- Problem details
Which of the lines in the data mention the string "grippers"? List them all.

———

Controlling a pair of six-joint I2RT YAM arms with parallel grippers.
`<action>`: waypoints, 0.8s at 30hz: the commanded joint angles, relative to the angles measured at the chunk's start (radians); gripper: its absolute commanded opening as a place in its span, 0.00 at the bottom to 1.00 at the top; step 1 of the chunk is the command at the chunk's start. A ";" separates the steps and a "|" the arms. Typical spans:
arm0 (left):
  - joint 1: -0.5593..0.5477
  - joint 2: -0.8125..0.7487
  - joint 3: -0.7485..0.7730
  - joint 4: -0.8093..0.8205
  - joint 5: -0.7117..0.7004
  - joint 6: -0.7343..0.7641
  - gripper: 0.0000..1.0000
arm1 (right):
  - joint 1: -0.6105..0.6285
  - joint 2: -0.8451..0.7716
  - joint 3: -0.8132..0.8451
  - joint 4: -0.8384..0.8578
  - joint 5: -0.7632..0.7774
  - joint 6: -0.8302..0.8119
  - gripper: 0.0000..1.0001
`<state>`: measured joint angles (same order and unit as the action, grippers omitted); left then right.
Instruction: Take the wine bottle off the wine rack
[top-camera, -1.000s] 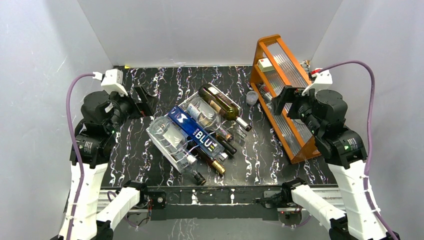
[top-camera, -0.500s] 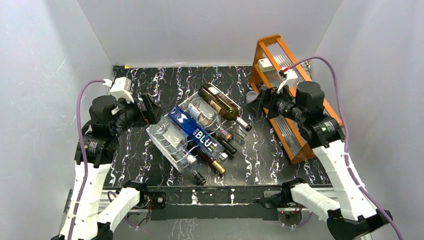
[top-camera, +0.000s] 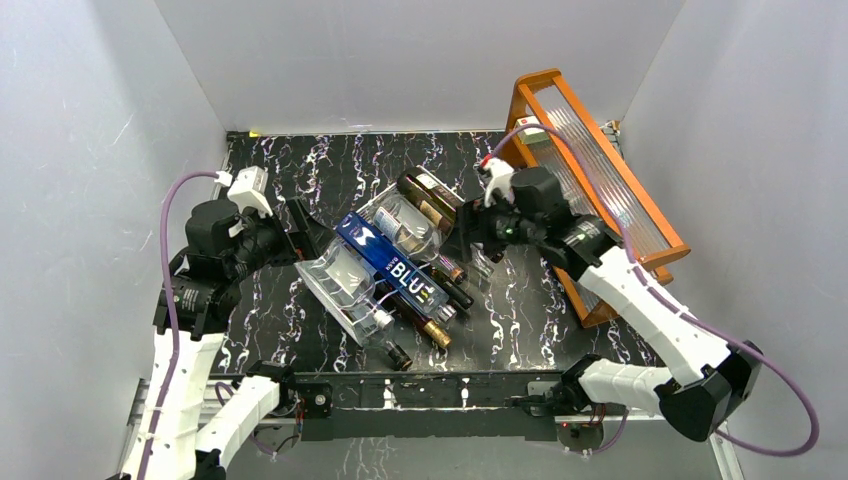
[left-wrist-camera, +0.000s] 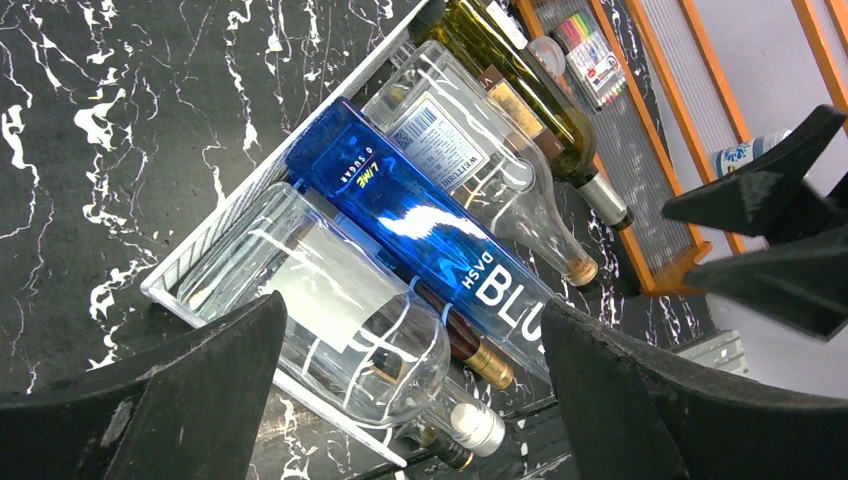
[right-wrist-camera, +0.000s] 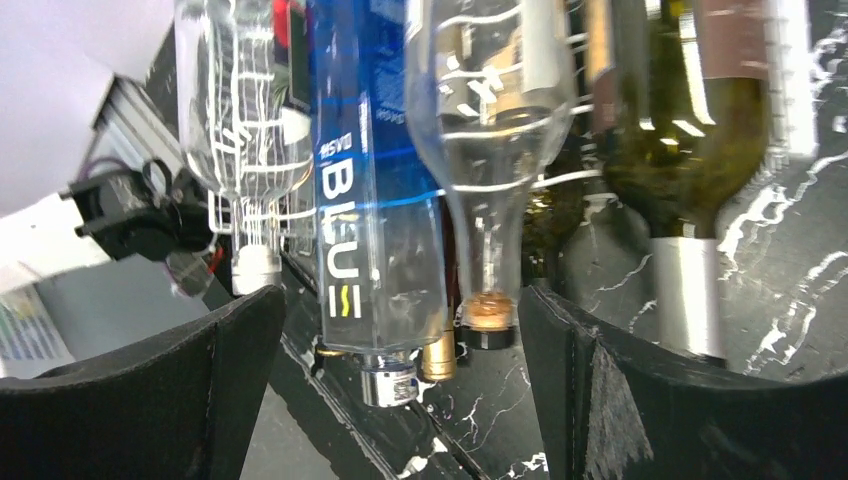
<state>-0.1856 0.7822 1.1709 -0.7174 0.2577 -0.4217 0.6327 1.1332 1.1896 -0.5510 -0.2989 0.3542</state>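
Note:
The white wire wine rack (top-camera: 335, 312) lies mid-table with several bottles on it. From far to near they are a dark green wine bottle (top-camera: 440, 205) with a silver capsule, a clear bottle (top-camera: 405, 228), a blue bottle (top-camera: 390, 262) and another clear bottle (top-camera: 345, 282). My left gripper (top-camera: 303, 232) is open and empty at the rack's left side. My right gripper (top-camera: 472, 238) is open and empty at the bottle necks, beside the green bottle's neck. The left wrist view shows the blue bottle (left-wrist-camera: 420, 225) and the rack rim (left-wrist-camera: 240, 190). The right wrist view shows the green bottle (right-wrist-camera: 690, 130) and the blue bottle (right-wrist-camera: 365, 200).
An orange wooden frame (top-camera: 600, 180) with ribbed clear panels stands at the right, behind my right arm. Darker bottles with gold (top-camera: 440, 335) and black (top-camera: 400, 357) caps poke out under the rack's near end. White walls close in the black marbled table.
My right arm has swung left from the orange frame to the bottle necks. My left gripper has moved right, closer to the rack's side. The bottles have not moved.

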 joint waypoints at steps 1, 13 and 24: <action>-0.004 -0.004 -0.001 -0.009 0.035 -0.021 0.98 | 0.148 0.030 0.073 -0.004 0.164 -0.041 0.98; -0.005 -0.012 -0.012 -0.030 0.017 -0.030 0.98 | 0.600 0.242 0.167 0.069 0.427 0.020 0.94; -0.004 -0.035 0.007 -0.068 0.007 -0.021 0.98 | 0.641 0.385 0.173 0.156 0.500 0.087 0.85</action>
<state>-0.1856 0.7582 1.1564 -0.7525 0.2619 -0.4461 1.2640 1.5162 1.3270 -0.5026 0.1539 0.4026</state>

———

- Task result
Controlling a pair of six-joint I2RT YAM arms with parallel grippers.
`<state>`: measured joint angles (same order and unit as the action, grippers omitted); left then right.

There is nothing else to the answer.